Sunday 18 March 2012

Unethical Companies


It is regrettable, shameful and contemptible that the Mexican companies which act without any kind of social responsibility, and are among the least ethical in the world, now claim to be exemplary companies which most strictly comply with legal and moral standards. In flagrant attacks on the information gathered in Mexico and across the world about their social irresponsibility, which only the current conservative government fails to notice, and even rewards, these companies have been publicly patting themselves on the back and thus confirming their evident lack of ethics by boasting about morals they do not possess.
These companies are Grupo México, owned by Germán Feliciano Larrea Mota Velasco, and Grupo Villacero, which belongs to the brothers Julio, Sergio y Pablo Villarreal Guajardo who hail from Matamoros, Tamaulipas. Both companies have been advertising, in the press and other media, the fact that they have received awards, one from Concamin (the Confederation of Industrial Chambers), on the 28 of February, and the other from an association in London, on the 29 of February. The Concamin award is named ‘Ethics and values in industry’.
Worst of all is that in the case of Grupo México, the president himself Felipe Calderón rushed to Guadalajara to present the company with the Concamin award, making it clear, once more, that there is an unlawful complicity between them.
On this matter, the Geneva-based Covalence, an independent consulting firm which analyses the ethical indices of companies, published a report on 26 January which placed Grupo México among the least ethical in the world. It was ranked 573rd out of a total of 586 corporations that were assessed, and in the natural resources sector, it was ranked 31st out of 32.
Larrea Mota Velasco’s Grupo México stands out because of its insulting profit margins in recent years which are due, among other things, to the company’s cruel repression of employees and their fair labour demands as well as its criminal insensitivity towards the lives and security of its workers: this was demonstrated by the industrial homicide at Pasta de Conchos, Coahuila, on the 19 February 2006.  The bodies of 63 of the 65 miners who died there have still not been recovered. This is national disgrace and its perpetrators, the company’s owner, partners and directors, have still not received the punishment they deserve. The widows and families of the miners who were killed have received nothing but contempt and persecution from Larrea, in an eloquent expression of the ethics that he uses in his company. But thanks to all this, Larrea is the second richest man in the world according to Forbes.

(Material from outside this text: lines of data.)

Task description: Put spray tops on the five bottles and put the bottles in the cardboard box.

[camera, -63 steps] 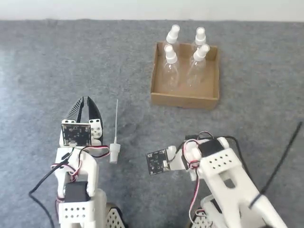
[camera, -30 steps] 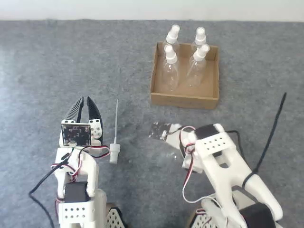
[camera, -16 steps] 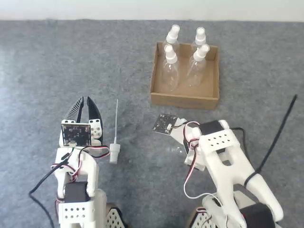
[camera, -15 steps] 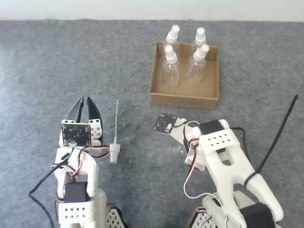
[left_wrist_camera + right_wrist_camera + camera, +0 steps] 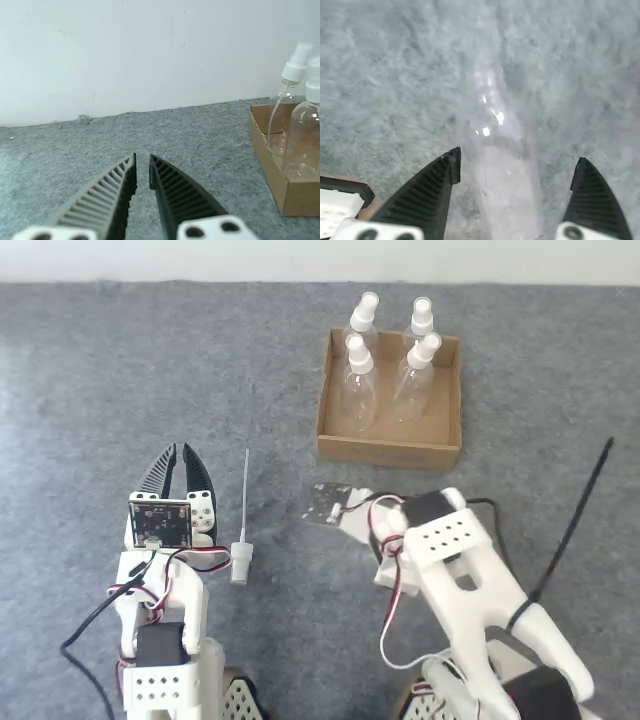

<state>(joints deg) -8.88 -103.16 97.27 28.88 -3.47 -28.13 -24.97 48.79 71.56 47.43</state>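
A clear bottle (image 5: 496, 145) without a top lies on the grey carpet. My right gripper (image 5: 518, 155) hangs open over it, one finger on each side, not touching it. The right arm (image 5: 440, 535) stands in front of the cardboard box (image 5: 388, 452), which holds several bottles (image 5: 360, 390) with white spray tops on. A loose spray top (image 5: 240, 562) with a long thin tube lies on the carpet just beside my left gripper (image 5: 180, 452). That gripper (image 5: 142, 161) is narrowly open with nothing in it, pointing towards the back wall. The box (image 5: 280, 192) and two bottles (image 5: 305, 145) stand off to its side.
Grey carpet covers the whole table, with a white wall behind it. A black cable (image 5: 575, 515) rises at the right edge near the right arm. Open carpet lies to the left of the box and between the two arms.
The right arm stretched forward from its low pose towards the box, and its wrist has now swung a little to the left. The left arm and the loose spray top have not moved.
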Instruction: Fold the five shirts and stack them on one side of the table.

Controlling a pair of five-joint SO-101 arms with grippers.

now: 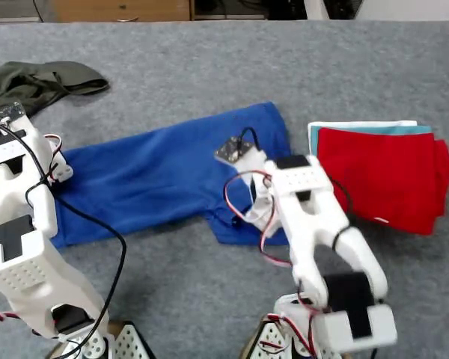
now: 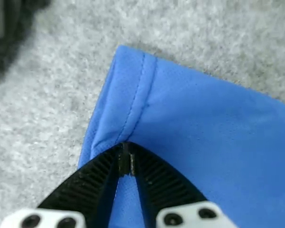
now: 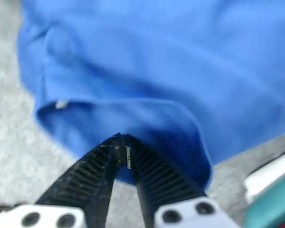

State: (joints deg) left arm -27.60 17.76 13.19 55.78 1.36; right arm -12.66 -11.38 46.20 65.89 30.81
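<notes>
on the table (image 1: 209, 67), blue shirt (image 1: 157, 176) stretched crosswise

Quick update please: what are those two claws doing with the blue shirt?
Left gripper shut on blue fabric shirt, hem corner. Right gripper shut on its other end. Shirt spread on grey table. Folded red shirt stack beside, not blocking.

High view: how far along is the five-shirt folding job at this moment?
Done: a folded stack at one side of the table, red shirt on top with teal and white edges under it, apparently three. In hand: the blue shirt lies spread out, left gripper and right gripper each shut on it. Left: folding it, then the olive shirt, crumpled at a far corner.
</notes>
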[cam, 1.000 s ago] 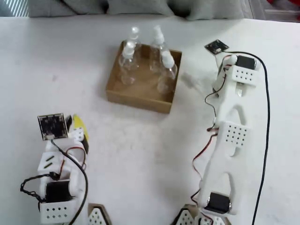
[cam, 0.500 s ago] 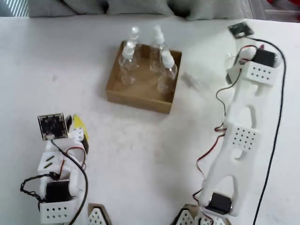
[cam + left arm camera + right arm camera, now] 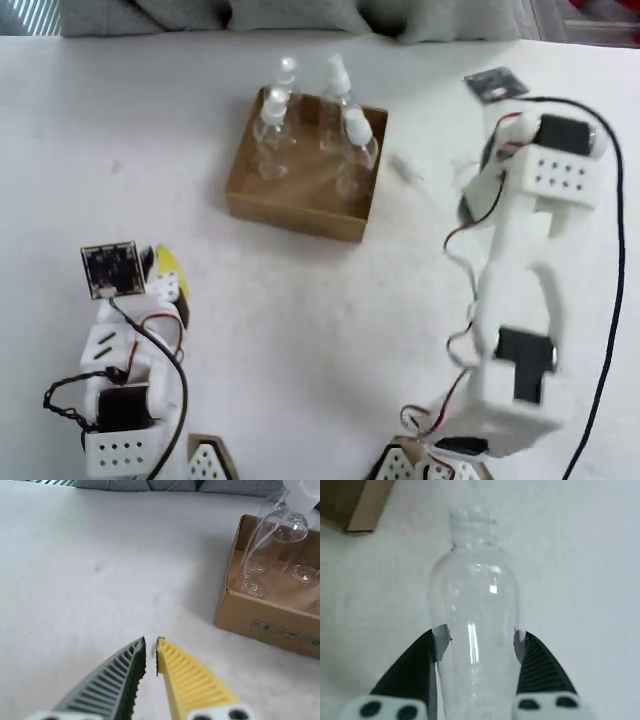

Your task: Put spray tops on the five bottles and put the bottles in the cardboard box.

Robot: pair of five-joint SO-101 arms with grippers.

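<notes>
Holding four spray-topped bottles [image 3: 274,135], cardboard box [image 3: 295,212]

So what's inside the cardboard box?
Four clear plastic bottles with white spray tops stand inside the brown cardboard box; its near inner wall is hidden.

Left arm [image 3: 125,380]: folded back close to its base at the near left of the desk [image 3: 300,330], with the left tool [image 3: 151,647] pointing forward, its grey and yellow fingers [image 3: 190,685] closed almost tip to tip. Right arm [image 3: 525,290]: stretched forward along the right side, with the right tool [image 3: 477,637] clamped by both black fingers [image 3: 420,665] on the sides of a clear bottle [image 3: 475,580].
</notes>
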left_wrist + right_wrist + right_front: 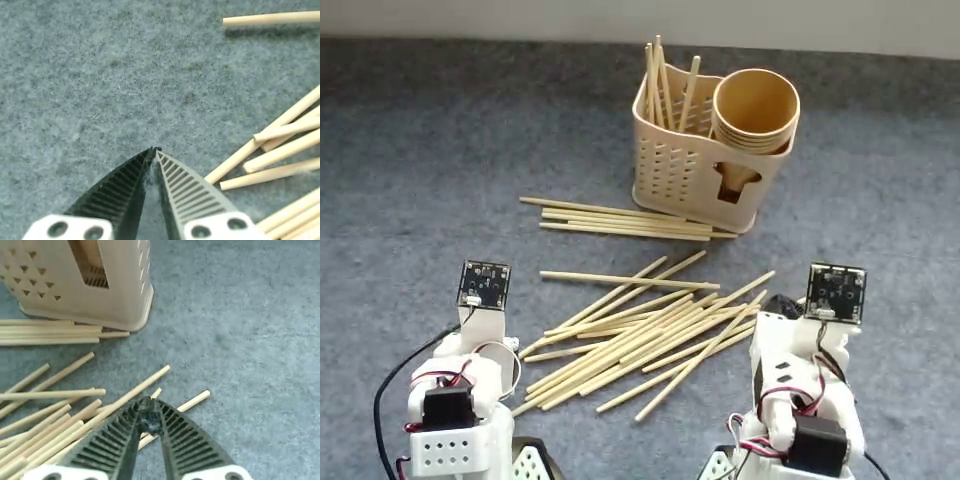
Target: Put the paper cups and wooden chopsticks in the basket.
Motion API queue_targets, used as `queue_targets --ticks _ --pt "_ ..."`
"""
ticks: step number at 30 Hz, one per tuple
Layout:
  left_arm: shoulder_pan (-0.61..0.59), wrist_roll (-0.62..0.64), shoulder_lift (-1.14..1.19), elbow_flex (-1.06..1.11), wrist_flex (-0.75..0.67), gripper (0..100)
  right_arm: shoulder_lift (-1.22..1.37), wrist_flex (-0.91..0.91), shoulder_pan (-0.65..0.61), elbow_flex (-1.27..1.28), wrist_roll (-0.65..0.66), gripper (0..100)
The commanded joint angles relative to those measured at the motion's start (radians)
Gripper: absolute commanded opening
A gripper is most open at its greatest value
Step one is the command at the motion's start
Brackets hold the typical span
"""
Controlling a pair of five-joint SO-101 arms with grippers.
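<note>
Wooden chopsticks (645,330) lie loose between the left tool (156,150) and right tool (148,405), both clenched empty, as they await loading into the basket (675,165) beyond.

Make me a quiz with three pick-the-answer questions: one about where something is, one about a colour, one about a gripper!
1. Where are the paper cups? A on the carpet; B in the basket; C in a gripper.
2. What colour is the carpet? A grey; B red; C green.
3. How is the left gripper? A wide open; B holding a cup; C shut, empty.
Answers: B, the cups sit stacked in the basket; A, the carpet is grey; C, it is closed on nothing.
</note>
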Motion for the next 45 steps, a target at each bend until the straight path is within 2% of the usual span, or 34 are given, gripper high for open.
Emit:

This corporation also stands out due to its lack of ethics and its inhuman refusal to resolve, through legal channels, the three legitimate strikes in Cananea, Sonora; Sombrerete, Zacatecas, and Taxco, Guerrero, which have now been running for around five years. To this we must add the complicity of Felipe Calderón’s government which sent over four thousand members of federal and state police forces into Cananea on 6 June 2010. This came after the illegal attempt to terminate labour relations at that mine, but where they have resumed rehabilitation work, violating the legal norm which states that in a legitimate strike, as is the case there, the contracting of new workers or resuming of any kind of productive activity is not permitted.
In this case, Grupo México has contracted several thousand third parties or strikebreakers since that police offensive, without having offered them any training. Those people are kept in conditions of inhumane slavery, working in virtual concentration camps, threatened and humiliated every day by armed men who guard their every movement. 20 people have been killed and over 100 injured at this mine due to the company’s negligence, which is always concealed. The third party workers live like slaves under the control of a charro leader, Javier Villarreal, and the local CTM (Confederation of Mexican Workers) is complicit in this.
Another serious case of murder by Grupo México’s paramilitaries took place in Nacozari, Sonora, on 11 August 2007. A worker named Reynaldo Hernández González was shot to death by these guards, and 20 of his co-workers were tortured; they were on their way back to work after an award was rendered in their favour. Those who orchestrated and carried out the attack remain unpunished, protected by all the ethics that Larrea and his partners can muster, which is rewarded by Calderón and Concamin.
As for the Villarreal Guajardo brothers’ Grupo Villacero, on 20 April 2006 this company sparked the repression by federal and state forces of the legal strike led by workers at the industrial port of Lázaro Cárdenas, Michoacán. On that day Mario Alberto Castillo and Héctor Álvarez Gómez were murdered, and more than 100 workers where seriously injured. It is also public knowledge that the Villarreal Guajardo brothers previously admitted that they were the main cause of the bankruptcy of Fundidora de Fierro y Acero de Monterrey, declared on 10 May 1986.
These are the two cases of businessmen, Larrea Mota Velasco and the Villarreal Guajardo brothers, who are desperately buying, at any cost, the pedigree that they altogether lack, in order to boast that they are the most ethical and socially responsible. And Calderón gives them all the recognition that they do not deserve, ignoring international condemnation, instead of making them pay for their disgraceful crimes.